Isolate Scheduler Database for Aggregates

https://blueprints.launchpad.net/nova/+spec/isolate-scheduler-db

We want to split out nova-scheduler into gantt. To do this, this blueprint is the second stage after scheduler-lib split. These two blueprints are independent however.

In this blueprint, we need to isolate all accesses to the database that Scheduler is doing and refactor code (manager, filters, weighters) so that scheduler is only internally accessing scheduler-related tables or resources.

Note : this spec is only targeting changes to the Aggregates-related filters.

Problem description

When making decisions involving information about an aggregate, the scheduler accesses the Nova DB’s aggregates table either directly or indirectly via nova.objects.AggregateList. In order for the split of the scheduler to be clean, any access by the Nova scheduler to tables that will stay in the Nova DB (i.e. aggregates table) must be refactored so that the scheduler has an API method that allows nova-conductor or other services to update the scheduler’s view of aggregate information.

Below is the summary of all filters impacted by that proposal

  • AggregateImagePropertiesIsolation,

  • AggregateInstanceExtraSpecsFilter,

  • AggregateMultiTenancyIsolation,

  • AvailabilityZoneFilter,

  • AggregateCoreFilter (calls n.objects.aggregate.AggregateList.get_by_host)

  • AggregateRamFilter (calls n.objects.aggregate.AggregateList.get_by_host)

  • AggregateTypeAffinityFilter (calls n.objects.aggregate.AggregateList.get_by_host)

Use Cases

N/A, this is a refactoring effort.

Project Priority

This blueprint is part of the ‘scheduler’ refactoring effort identified as a priority for Kilo.

Proposed change

The strategy will consist in updating the scheduler each time a change comes to an Aggregate (adding or removing a host or changing metadata).

As the current Scheduler design scales with the number of requests (for each request, a new HostState object is generated using get_all_host_states method in the HostManager module), we can’t hardly ask the Scheduler to update a DB each time a new compute comes in an aggregate. It would then create a new paradigm where the Scheduler would scale with the number of computes added to aggregates and which could create some race conditions.

Instead, we propose to create an in-memory view of all the aggregates in the Scheduler which would be populated when the scheduler is starting by calling the Nova Aggregates API and leave the filters access these objects instead of calling by themselves the Nova aggregates DB table indirectly. Updates to the Aggregates which are done using the nova.compute.api.AggregateAPI will also call the Scheduler RPC API to ask the Scheduler to update the relevant view.

Alternatives

Obviously, the main concern is about duplicating aggregates information and the potential race conditions that can occur. In our humble opinion, duplicating the information in the Scheduler memory is a small price to pay for making sure that the Scheduler could one day live by its own.
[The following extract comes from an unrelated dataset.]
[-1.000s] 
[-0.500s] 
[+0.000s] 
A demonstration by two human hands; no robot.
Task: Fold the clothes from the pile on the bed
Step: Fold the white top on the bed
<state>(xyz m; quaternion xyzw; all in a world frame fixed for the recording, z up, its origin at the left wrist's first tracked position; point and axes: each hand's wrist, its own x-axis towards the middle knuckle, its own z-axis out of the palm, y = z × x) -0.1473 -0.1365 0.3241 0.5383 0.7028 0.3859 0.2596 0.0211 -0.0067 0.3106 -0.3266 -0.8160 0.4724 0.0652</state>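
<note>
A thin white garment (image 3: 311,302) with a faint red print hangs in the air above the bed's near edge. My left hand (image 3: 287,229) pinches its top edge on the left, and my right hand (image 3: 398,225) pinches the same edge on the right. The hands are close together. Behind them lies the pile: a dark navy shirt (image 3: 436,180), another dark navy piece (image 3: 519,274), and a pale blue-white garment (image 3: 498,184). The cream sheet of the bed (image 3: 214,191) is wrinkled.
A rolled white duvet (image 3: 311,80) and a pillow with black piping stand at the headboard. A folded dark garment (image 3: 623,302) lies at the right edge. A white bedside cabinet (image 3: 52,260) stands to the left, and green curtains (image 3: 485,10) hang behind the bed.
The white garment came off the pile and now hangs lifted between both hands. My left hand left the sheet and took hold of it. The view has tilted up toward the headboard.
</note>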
A corollary would be to consider that if duplication is not good, then the Scheduler should fully own the Aggregates table. Consequently, all the calls in the nova.compute.api.AggregatesAPI would be treated as “external” calls and once the Scheduler would be splitted out, the Aggregates would no longer reside in Nova.

Another mid-term approach would be to envisage a second service for the Scheduler (like nova-scheduler-updater - still very bad at naming…) which would accept RPC API calls and write the Scheduler DB separatly from the nova-scheduler service which would actually be treated like a “nova-api”-ish thing because we could consider that the warmup period for the Scheduler for populating the relative HostState informations could be problematic and we could prefer to persist all these objects into the Scheduler DB.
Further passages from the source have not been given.